Berlanga maintains, however, that counsel should have been able to ask about the details of the abuse suffered by KS's family members. (R. 1, PID 36.) His inability to do so did not violate the Confrontation Clause. The state trial court properly spared KS and her family members the harassment and embarrassment of recounting details of sexual abuse that, apparently, would have added little to Berlanga's case. For the opposite to be true, it would have to at least be the case that KS's family members suffered abuse in a substantially similar manner to that alleged by KS. But Berlanga cites no such evidence. He merely says, "perhaps, some family members were at a young age as well, and face similar circumstances which [KS] could have heard of, and claimed Defendant performed the same on her." (R. 1, PID 20 (emphasis added).) It is true that KS's sister had alleged that she had been abused in a manner matching KS's allegations against Berlanga, but cross-exam on that detail could hardly have been helpful to Berlanga: KS's sister had alleged that Berlanga was her abuser. (R. 6, PID 436.)

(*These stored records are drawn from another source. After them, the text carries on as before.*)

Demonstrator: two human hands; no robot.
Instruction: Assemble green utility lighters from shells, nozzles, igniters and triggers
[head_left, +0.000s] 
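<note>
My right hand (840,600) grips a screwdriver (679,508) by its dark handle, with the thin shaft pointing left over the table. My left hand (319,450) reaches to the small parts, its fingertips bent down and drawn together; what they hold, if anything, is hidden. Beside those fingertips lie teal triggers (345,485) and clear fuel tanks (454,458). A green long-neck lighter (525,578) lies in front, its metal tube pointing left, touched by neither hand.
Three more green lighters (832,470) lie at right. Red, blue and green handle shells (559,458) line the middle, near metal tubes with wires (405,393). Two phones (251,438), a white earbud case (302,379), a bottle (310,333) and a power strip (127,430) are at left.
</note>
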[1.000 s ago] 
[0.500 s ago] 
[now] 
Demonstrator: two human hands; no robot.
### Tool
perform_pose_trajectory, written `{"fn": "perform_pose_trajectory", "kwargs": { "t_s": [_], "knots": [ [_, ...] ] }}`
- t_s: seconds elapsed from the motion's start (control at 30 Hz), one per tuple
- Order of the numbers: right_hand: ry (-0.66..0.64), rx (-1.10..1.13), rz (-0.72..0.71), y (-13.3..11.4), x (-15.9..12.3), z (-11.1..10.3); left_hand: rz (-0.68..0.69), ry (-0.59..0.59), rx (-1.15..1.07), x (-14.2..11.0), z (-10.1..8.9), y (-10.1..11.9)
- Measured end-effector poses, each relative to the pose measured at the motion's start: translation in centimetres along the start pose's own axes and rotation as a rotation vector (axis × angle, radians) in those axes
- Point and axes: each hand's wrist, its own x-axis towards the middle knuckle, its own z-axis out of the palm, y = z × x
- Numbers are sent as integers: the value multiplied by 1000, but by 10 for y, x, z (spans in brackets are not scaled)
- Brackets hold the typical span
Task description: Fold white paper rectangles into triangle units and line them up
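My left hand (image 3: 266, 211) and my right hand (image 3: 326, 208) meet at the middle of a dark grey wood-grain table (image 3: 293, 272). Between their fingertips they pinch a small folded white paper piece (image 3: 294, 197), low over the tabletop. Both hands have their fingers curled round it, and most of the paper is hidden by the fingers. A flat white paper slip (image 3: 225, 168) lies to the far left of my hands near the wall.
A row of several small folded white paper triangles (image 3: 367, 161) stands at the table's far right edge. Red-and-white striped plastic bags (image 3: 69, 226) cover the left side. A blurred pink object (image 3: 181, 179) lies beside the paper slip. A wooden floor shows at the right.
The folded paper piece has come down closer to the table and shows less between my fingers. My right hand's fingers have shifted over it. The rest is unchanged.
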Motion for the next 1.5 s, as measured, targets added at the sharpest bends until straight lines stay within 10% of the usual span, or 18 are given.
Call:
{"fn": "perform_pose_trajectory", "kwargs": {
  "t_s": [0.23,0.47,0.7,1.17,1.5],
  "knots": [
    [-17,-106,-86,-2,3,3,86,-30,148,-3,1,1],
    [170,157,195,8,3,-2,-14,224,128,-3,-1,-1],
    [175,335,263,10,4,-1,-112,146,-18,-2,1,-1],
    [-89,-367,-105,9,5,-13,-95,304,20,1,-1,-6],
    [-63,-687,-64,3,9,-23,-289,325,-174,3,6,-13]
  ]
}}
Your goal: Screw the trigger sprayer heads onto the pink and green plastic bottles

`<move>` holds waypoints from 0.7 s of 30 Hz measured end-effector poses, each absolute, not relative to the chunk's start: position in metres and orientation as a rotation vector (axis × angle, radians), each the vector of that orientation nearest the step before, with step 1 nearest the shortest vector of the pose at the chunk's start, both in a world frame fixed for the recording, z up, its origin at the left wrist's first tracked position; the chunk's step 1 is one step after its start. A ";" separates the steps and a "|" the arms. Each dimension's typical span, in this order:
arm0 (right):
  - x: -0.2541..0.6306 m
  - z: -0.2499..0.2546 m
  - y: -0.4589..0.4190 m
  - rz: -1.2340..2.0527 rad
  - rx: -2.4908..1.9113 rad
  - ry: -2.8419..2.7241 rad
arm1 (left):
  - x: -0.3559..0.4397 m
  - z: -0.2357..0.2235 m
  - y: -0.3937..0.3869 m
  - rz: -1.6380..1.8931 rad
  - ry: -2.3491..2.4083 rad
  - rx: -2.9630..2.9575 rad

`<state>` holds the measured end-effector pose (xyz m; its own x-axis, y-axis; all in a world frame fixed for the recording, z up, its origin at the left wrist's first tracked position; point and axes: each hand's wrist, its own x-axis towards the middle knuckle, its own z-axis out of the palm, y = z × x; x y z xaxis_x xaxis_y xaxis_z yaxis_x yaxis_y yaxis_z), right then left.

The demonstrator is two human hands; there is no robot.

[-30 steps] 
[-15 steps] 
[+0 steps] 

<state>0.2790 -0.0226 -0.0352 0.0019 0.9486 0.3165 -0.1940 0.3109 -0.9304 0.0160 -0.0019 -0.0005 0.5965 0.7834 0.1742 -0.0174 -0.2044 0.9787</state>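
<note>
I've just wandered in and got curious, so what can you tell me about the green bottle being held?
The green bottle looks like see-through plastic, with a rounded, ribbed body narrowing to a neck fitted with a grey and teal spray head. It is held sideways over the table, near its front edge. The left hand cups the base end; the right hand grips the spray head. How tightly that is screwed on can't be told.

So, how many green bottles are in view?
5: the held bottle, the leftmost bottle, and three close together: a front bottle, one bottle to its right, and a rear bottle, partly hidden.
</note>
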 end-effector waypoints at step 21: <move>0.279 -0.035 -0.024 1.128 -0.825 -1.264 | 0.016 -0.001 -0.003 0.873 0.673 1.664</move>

In his reply brief, Berlanga shifts focus from KS's family members' abuse and asserts that KS was subjected to sexual abuse by her father (R. 8, PID 1259), and that the trial court should have allowed KS to be questioned about that abuse. This assertion does not alter the Court's analysis. For one, Berlanga cites no evidence to back his allegation, and the record suggests that KS's prior accusation of abuse was against her babysitter, not her father. (R. 6, PID 434-36.) At a minimum, nothing Berlanga cites suggests that the trial court, or even trial counsel, was aware that KS had been abused by her father. And even assuming that KS had been sexually abused by her father, and that the trial court and counsel were made aware of this fact, Berlanga has not shown that the circumstances and manner of the prior abuse (other than father-daughter) were substantially similar to KS's allegations against Berlanga. Given all of this, the Court maintains its conclusion that the state trial court's balancing of Berlanga's right to cross examine KS against the harassment that KS and her family members would have suffered from further questioning and the limited relevance was consistent with the Confrontation Clause. See Van Arsdall, 475 U.S. at 678.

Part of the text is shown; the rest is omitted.